20. 『精霊たちが勝手に崇拝してきて、ルカが“世界樹の守人”にされました』
その日は、少しだけ風が強かった。
園の裏庭で、僕はミミルを抱きながら木陰で昼寝していた。
気持ちいい。あたたかい。鳥の声もやさしくて──
「……ッ! この波動は……!!」
「主様……目覚められた……!」
「主様ァァァァァァ!!」
突然、空間がピシッと割れて、
キラキラとした“何か”が数十体──いや、数百体──飛び出してきた。
「……えっ?」
ミミルがふるふると震えてる。僕も、動けない。
「主様、ご無事で……!涙が……!枯れまする……!」
「なんと神々しい小ささ……!90センチ……理想形……!」
「これは……我ら精霊界総意による崇拝でありますッ!」
──え、ちょっと待って。何の話!?
◇
そこから、事態は急加速した。
【世界樹精霊界 公式声明】
・ルカ・エインズレイ様を、第四代世界樹守人に自動認定
・理由:波動値∞、魔力適性S、容姿SSS、愛され指数∞
・特例として、本人の意思は“後日聞く”こととする(即日発令済)
……聞く気ないじゃん!?!?
王都の魔法議会が対応に追われ、
園は精霊対策のバリアを常時展開し、
ガルド(パパ)は剣を抜いて言った。
「精霊だろうが何だろうが、うちの子を巻き込んだら斬るぞ」
「おちついて。
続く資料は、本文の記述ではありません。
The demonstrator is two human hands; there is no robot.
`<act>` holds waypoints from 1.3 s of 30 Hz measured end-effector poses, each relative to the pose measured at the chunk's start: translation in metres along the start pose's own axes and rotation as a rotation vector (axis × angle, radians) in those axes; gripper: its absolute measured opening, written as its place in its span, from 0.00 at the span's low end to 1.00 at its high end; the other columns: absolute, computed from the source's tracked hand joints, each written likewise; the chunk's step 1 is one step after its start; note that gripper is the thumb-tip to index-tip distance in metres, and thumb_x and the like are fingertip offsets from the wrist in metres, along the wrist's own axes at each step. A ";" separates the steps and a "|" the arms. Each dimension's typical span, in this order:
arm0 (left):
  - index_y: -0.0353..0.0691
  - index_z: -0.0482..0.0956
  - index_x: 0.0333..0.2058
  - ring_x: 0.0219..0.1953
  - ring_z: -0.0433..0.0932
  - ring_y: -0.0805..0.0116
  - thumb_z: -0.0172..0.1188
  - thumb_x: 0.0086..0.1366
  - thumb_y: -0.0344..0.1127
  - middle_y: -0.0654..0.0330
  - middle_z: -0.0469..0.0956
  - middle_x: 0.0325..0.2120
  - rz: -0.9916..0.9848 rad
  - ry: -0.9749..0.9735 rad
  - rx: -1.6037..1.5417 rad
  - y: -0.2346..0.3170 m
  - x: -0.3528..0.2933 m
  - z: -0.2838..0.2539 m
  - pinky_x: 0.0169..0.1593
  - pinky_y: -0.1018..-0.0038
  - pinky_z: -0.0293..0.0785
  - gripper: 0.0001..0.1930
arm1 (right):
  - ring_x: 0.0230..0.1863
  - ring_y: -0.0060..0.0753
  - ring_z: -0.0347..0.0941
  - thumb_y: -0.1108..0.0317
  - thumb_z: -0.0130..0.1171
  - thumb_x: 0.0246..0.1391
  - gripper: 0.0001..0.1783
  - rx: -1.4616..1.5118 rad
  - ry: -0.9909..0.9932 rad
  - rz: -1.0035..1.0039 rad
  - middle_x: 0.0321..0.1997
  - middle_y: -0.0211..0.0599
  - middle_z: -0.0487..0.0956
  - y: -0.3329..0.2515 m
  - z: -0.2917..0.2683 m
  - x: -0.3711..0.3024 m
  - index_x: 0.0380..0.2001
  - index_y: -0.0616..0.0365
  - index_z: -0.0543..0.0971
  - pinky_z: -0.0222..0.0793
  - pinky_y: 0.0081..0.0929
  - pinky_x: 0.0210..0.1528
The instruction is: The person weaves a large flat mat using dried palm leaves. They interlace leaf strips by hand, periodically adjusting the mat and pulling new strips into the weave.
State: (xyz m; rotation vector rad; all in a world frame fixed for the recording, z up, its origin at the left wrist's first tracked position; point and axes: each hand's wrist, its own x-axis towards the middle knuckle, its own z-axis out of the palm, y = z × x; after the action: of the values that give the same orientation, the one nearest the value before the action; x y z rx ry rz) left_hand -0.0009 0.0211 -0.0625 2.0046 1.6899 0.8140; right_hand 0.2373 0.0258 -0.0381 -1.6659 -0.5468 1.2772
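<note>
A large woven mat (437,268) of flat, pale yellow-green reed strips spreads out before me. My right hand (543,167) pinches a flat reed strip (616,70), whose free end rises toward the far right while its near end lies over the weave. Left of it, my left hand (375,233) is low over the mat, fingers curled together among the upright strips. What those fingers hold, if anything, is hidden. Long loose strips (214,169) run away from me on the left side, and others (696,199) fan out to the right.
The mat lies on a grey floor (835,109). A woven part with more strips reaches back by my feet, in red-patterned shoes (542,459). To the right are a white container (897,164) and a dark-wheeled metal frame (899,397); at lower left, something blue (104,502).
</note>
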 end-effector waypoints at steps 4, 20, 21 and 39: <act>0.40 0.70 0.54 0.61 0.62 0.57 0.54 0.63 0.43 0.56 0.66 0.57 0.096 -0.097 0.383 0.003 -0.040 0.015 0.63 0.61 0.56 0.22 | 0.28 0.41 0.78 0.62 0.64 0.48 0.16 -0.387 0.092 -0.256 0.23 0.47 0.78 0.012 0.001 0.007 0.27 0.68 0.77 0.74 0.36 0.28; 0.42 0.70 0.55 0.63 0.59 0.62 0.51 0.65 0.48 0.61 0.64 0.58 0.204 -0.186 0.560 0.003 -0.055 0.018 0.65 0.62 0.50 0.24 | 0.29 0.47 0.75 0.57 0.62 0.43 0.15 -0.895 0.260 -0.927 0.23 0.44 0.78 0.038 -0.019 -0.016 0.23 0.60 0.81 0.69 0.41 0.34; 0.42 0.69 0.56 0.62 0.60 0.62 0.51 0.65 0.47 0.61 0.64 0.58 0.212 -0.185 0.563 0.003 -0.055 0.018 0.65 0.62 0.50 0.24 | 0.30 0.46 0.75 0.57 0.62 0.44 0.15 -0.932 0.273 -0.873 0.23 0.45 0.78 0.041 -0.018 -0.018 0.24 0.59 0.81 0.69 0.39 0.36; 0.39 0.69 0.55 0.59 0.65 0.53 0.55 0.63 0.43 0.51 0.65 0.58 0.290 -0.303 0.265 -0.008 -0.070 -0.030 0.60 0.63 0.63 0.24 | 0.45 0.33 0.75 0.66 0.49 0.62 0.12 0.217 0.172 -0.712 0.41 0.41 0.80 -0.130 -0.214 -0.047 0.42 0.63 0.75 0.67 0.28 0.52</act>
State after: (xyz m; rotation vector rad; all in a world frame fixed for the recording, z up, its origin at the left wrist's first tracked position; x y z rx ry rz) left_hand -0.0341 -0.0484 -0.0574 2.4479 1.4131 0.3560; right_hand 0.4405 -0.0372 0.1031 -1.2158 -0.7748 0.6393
とりあえずミミルが震えてるから、まずは慰めてあげて」
「ミミルが国宝になってから、責任感が重くなってるのか……」
◇
その夜。
精霊たちがやや静まり返る中、
一体の“長老精霊”が、僕の前にふわりと現れた。
「主様。我らは、前世でもあなたに救われました。
それを……今、あなたの魂が思い出しかけておられる」
「……ぼくは、みんなのこと……まだ、よくわからないよ。
でも、“そばにいたい”って気持ちは、あるの」
長老精霊はにっこりと微笑んだ。
「それで十分。主様が主様であるかぎり、我らは仕えましょう」
そう言って、精霊たちはそっと去っていった。
──その後、“世界樹守人ルカ様”の称号が王立魔法記録に記載され、
園でのルカのあだ名が「ルカ様(精霊ver.)」に統一された。
でも、僕は変わらない。
今日もミミルを抱いて、園の教室でにこにこと笑っている。
「ねえミミル。
ぼく、またちょっと、世界が広がったみたい」
ミミルはふわりと光って、僕の肩にそっと寄り添った。